WORK INSTRUCTIONS:
Within the data below, find the string "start" and return each line where it occurs.

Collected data
+++
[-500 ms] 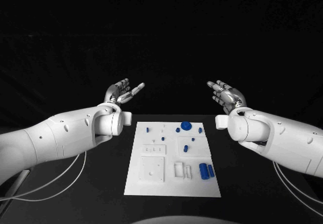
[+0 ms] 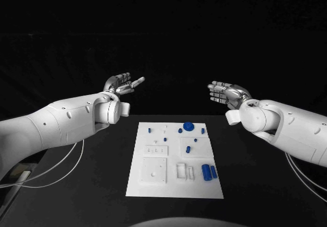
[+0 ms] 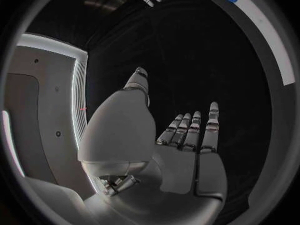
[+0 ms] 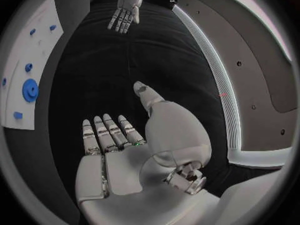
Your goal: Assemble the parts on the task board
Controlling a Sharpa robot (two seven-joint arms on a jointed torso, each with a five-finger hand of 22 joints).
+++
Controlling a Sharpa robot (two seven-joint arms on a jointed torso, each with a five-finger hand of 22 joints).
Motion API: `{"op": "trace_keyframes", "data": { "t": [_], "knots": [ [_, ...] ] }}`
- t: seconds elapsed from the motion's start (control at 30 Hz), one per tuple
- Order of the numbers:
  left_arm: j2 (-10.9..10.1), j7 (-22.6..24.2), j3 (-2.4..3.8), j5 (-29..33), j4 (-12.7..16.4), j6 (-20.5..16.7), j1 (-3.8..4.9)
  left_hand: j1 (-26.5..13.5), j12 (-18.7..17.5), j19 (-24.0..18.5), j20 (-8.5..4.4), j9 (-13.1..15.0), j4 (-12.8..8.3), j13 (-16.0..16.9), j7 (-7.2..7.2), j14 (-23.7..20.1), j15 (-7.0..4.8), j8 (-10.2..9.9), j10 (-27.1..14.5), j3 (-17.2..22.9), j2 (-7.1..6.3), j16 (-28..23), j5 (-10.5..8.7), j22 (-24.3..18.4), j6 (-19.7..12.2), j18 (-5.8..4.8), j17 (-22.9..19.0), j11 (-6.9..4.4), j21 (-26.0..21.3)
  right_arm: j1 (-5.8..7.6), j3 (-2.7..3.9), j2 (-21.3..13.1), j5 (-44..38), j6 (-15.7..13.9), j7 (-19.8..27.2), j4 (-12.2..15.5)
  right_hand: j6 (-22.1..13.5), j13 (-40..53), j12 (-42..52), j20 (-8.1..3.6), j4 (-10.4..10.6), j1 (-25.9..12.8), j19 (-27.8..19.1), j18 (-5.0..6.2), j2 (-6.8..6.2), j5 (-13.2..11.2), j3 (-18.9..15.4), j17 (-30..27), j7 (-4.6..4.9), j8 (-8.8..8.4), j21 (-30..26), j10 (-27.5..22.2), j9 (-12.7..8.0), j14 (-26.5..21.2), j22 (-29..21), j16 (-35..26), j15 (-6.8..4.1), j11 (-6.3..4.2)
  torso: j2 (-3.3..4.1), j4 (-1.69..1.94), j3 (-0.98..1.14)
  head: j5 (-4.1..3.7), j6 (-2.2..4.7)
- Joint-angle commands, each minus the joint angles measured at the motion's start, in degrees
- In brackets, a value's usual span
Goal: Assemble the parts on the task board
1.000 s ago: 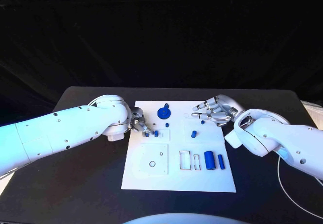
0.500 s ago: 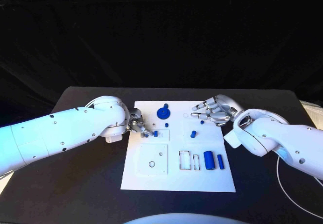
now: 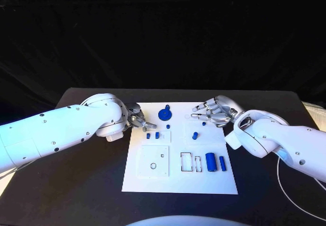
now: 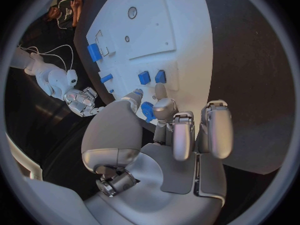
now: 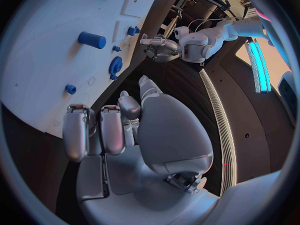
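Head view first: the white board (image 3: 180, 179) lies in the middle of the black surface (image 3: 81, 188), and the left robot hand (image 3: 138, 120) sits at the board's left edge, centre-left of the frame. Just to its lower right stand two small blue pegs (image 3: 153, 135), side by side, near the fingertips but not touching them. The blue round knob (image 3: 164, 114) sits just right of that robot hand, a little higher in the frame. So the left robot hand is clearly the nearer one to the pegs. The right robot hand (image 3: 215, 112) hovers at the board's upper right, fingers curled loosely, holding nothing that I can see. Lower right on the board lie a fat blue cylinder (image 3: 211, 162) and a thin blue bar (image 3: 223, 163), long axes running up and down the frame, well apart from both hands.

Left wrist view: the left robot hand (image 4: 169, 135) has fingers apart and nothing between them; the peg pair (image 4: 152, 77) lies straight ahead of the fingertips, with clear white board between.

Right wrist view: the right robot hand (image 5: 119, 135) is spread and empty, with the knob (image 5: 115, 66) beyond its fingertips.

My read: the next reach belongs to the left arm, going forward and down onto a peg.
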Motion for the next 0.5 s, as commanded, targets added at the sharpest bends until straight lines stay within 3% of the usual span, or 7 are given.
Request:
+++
OUTPUT OF THE EXERCISE:
- t: seconds elapsed from the motion's start (control at 30 Hz), one per tuple
- Joint-angle commands, each minus the joint angles measured at the motion's start, in degrees

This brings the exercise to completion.